P: That's right. And the dentists actually have a tremendous loyalty. People are really loyal to their dentist, much more than other - medical profession. And I think one of the reason - go back to cognitive dissonance. Cognitive dissonance is the idea that when people do something painful, they become more committed to the goal. If we have a fraternity and we haze people in a more difficult way, they become more loyal to the fraternity.

SIEGEL: You have dentistry as a hazing experience right now.

P: That's right. And I think the same thing happen with dentists. Dentistry is basically the unpleasant experience. They poke in your mouth. It's uncomfortable. It's painful. It's unpleasant. You have to keep your mouth open. And I think all of this pain actually causes cognitive dissonance - and cause higher loyalty to your dentist. Because who wants to go through this pain and say, I'm not sure if I did it for the right reason. I'm not sure this is the right guy.


P: You basically want to convince yourself that you're doing it for the right reason.

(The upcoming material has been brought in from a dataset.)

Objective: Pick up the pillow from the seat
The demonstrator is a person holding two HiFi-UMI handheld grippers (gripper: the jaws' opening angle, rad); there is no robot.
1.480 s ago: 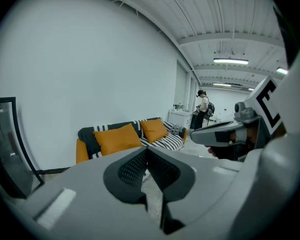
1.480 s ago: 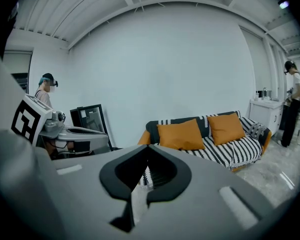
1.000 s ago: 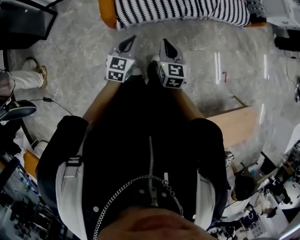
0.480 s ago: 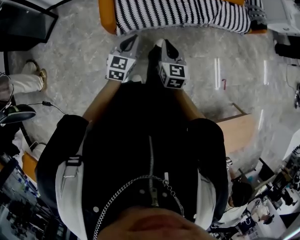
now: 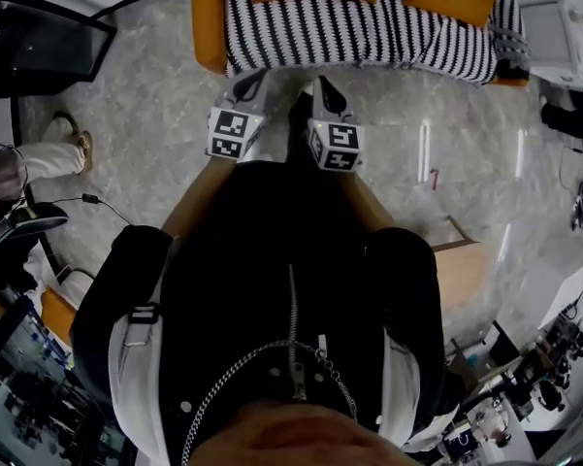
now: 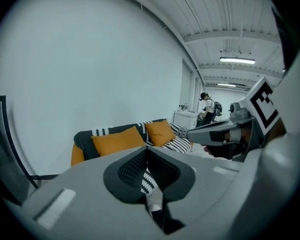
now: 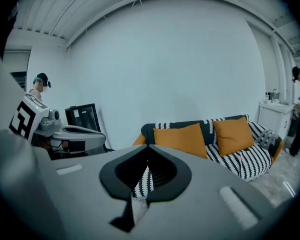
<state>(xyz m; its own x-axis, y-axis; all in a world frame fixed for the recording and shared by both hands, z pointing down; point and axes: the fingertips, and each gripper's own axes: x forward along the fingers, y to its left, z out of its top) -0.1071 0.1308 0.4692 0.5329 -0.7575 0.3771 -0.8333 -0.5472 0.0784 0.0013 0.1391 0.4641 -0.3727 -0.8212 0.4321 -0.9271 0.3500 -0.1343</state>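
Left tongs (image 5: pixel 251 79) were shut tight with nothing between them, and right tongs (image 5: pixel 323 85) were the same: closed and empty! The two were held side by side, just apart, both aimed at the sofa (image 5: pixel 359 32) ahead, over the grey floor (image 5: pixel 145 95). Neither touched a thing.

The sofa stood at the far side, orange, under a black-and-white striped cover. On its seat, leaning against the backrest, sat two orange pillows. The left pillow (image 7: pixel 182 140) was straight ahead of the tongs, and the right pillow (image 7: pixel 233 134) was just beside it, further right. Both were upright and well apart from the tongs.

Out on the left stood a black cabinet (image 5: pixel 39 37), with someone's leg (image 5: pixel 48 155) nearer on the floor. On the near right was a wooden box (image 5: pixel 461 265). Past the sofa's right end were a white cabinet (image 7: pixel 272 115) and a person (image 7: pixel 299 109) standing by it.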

SIEGEL: Every visit to the dentist is an episode in the Stockholm syndrome here, is what you're describing. You studied these dental insurance records, and you looked at what happens over time as our relationship with the dentist grows over many years, and you find it affects the kinds of decisions the dentist and the patient make, about choices.

P: And it turns out that the more time people have seen the same dentist, the more likely the decision is going to go in favor of the dentist. People are going to go for the treatment that is more expensive but has the same outcome. More out of pocket for them, more money for the doctor. So in this case, loyalty actually creates more benefit for the dentists.

SIEGEL: More expensive filling material, for example.

P: That's right. That's right.

SIEGEL: Well, Dan Ariely, thanks for talking with us again.

P: My pleasure.

SIEGEL: Dan Ariely, professor of psychology in behavioral economics at Duke University. His book is "The Upside of Irrationality," and he talks with us about our rational and irrational decisions from time to time, on ALL THINGS CONSIDERED.